Prioritizing Speed Over Quality Will Hurt You
While dev teams need to move fast, they can’t afford to sacrifice quality for speed. Every company must make careful trade-offs between the need to move quickly for competitive reasons and the need to get it right. Moving too slowly can allow a competitor in the door, but moving too fast can diminish quality, drive users away and create the kind of backlash Apple is now seeing. Developers need to learn to make this difficult calculus balancing quality and speed. And quality isn’t just about bugs; it’s everything. Ease of use, design, build—these are all elements of quality, and they must all be factored into the decision of how fast you move.
User Experience is Everything
The industry continues to evolve toward better usability, with more energy being invested in creating easy-to-use, well-designed user experiences. In a world where your customers can easily switch their smartphone and the applications running on it, good design in technology is imperative for keeping users delighted and engaged. It’s gone from being a nice-to-have to an essential feature.
Developers Should ‘Shift Left’ for Higher-Quality Code
Traditionally, QA has gotten involved toward the end of the development life cycle. But when you move quickly, code can suffer and you end up shipping features that could do with a bit more work, as Apple apparently has. By “shifting left”—or testing earlier in the process—any issues are easier to fix. Why? Because slower feedback cycles create distance from the problem. Developers become forgetful and shift to other tasks, which means they lose context. Additionally, code can change, which complicates the process of fixing the problem. Testing earlier surfaces errors more quickly, tightening the feedback loop between QA and development.

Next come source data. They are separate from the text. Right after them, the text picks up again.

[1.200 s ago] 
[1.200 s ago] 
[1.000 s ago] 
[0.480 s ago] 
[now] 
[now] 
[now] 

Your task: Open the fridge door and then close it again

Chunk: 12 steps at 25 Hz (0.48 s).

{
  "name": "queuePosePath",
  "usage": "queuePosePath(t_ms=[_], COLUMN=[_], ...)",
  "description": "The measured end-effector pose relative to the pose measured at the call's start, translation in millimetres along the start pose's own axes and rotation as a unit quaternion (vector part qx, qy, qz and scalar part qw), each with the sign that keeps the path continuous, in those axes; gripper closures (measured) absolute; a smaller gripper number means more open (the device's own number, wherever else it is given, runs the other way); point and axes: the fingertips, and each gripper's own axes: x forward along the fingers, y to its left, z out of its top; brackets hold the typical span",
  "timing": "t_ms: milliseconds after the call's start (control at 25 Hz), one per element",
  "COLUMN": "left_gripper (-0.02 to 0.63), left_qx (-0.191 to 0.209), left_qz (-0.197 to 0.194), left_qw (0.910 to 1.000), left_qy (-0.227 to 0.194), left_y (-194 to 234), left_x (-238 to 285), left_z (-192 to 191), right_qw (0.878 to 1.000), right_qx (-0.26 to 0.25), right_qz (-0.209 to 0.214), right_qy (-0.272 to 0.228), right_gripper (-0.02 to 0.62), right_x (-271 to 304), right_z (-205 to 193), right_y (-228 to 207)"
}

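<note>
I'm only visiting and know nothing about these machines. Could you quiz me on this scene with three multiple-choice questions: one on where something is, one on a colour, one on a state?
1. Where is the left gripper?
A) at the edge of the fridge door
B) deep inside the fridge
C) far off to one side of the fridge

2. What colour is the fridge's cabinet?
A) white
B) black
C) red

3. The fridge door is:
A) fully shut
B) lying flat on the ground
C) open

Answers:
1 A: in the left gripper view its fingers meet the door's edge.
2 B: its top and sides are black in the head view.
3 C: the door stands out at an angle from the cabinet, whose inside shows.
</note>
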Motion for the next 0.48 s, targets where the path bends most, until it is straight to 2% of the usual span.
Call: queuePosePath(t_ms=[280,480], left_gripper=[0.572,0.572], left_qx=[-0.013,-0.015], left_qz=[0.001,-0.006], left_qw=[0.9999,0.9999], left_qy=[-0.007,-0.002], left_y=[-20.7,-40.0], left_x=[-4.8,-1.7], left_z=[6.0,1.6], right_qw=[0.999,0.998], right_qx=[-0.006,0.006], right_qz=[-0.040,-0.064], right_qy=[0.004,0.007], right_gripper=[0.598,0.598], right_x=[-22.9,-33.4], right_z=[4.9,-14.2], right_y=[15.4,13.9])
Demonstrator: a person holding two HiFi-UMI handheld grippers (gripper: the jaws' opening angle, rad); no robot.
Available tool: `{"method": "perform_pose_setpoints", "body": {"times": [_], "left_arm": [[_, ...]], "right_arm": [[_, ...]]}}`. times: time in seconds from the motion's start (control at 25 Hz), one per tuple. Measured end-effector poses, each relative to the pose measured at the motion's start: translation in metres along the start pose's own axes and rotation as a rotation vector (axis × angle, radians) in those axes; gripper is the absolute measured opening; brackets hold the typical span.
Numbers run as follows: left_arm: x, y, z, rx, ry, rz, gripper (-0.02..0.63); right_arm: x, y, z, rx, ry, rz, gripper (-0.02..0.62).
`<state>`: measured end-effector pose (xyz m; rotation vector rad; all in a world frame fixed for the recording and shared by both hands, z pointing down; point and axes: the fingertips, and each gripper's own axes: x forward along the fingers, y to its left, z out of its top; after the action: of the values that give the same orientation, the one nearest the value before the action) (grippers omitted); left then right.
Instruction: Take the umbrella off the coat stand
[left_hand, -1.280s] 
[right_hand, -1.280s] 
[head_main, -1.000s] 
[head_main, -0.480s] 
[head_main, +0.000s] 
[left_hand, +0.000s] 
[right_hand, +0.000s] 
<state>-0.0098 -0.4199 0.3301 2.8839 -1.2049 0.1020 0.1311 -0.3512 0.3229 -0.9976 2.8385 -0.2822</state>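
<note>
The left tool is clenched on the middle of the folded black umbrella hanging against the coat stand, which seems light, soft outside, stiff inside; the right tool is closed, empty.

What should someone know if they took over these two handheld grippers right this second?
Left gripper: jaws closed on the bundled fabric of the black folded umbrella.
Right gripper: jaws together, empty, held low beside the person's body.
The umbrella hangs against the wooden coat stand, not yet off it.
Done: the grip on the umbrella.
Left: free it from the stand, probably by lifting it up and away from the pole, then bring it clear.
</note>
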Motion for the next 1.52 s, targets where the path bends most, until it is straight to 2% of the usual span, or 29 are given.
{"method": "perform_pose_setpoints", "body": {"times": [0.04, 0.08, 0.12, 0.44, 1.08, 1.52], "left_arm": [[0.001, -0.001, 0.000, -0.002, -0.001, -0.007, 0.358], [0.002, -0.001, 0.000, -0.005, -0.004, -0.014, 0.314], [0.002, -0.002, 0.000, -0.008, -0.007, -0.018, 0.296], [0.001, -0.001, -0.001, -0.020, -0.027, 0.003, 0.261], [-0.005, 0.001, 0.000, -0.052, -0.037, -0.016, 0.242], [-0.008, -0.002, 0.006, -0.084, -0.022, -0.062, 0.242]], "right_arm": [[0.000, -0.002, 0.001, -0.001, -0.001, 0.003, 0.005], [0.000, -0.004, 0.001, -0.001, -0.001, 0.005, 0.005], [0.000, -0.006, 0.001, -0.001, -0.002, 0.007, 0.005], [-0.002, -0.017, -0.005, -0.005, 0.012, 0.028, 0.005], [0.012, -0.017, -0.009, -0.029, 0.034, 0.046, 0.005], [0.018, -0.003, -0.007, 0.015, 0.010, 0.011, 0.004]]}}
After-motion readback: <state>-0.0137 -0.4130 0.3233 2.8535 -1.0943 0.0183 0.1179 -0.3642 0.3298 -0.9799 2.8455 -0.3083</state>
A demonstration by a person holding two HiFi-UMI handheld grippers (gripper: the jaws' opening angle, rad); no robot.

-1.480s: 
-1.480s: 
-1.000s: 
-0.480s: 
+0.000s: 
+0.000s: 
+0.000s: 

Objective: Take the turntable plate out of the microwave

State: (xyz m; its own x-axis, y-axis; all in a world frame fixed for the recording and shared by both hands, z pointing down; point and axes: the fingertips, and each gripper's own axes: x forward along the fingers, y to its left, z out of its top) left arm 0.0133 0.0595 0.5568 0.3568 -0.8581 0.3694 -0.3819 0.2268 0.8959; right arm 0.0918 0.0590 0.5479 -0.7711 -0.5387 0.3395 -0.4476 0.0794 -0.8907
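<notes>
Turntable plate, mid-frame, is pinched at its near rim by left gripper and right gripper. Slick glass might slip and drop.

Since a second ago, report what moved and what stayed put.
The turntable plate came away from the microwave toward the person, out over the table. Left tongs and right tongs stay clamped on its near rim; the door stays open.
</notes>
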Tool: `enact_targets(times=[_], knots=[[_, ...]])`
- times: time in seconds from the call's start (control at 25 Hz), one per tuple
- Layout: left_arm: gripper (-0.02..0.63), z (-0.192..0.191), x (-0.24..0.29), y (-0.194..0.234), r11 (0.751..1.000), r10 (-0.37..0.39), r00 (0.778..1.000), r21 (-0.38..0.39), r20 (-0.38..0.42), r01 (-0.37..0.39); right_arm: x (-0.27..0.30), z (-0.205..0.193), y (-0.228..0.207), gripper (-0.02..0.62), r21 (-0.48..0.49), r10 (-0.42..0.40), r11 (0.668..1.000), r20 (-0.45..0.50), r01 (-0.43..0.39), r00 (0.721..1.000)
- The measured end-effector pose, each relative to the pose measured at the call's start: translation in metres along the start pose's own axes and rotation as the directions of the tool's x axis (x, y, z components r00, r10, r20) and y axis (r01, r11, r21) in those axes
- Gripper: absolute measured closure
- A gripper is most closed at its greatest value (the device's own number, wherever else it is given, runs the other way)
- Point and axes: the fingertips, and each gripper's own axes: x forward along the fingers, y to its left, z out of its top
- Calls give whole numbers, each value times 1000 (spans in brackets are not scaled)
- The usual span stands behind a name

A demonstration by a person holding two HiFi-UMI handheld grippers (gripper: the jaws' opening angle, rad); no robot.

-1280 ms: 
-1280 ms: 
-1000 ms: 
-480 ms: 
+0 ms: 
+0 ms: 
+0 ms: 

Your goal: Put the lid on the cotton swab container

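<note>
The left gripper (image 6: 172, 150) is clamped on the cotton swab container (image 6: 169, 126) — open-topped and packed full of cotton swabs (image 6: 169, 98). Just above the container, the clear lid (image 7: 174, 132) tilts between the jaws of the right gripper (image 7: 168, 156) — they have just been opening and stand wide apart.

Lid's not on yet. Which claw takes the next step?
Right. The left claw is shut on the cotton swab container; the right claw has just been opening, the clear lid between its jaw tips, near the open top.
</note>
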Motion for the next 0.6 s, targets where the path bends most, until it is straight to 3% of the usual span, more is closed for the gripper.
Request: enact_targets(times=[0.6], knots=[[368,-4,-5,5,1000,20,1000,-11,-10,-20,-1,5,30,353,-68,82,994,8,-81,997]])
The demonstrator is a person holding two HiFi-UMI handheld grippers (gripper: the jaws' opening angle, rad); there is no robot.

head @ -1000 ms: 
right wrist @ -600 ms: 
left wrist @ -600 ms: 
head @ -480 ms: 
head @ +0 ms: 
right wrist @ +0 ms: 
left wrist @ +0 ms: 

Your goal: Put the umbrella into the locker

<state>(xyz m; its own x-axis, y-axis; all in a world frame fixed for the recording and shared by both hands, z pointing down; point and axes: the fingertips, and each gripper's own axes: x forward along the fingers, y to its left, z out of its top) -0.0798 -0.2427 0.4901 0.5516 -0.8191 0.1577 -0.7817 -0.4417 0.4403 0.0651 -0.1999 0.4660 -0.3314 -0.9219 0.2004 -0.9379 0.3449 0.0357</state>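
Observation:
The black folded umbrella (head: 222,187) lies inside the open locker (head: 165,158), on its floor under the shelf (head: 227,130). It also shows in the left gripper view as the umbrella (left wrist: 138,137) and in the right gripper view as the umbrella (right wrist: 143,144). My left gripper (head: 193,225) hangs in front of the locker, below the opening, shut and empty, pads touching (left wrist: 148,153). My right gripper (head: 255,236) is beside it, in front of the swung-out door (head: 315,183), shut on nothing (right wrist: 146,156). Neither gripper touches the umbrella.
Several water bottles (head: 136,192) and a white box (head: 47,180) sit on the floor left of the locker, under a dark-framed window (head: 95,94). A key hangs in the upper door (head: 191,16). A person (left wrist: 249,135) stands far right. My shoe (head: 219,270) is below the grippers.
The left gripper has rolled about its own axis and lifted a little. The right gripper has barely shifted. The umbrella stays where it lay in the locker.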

We don’t have details about what happened inside Apple, but it appears the company is having to slow its release cycle to fix quality issues that weren’t identified the first time around. This is a danger for all companies that are trying to keep pace with the latest technology trends. Developers need to think about all aspects of software quality, ensure their pipeline can accommodate the pace at which they work, and avoid shipping bugs into production that will come back to bite them later on.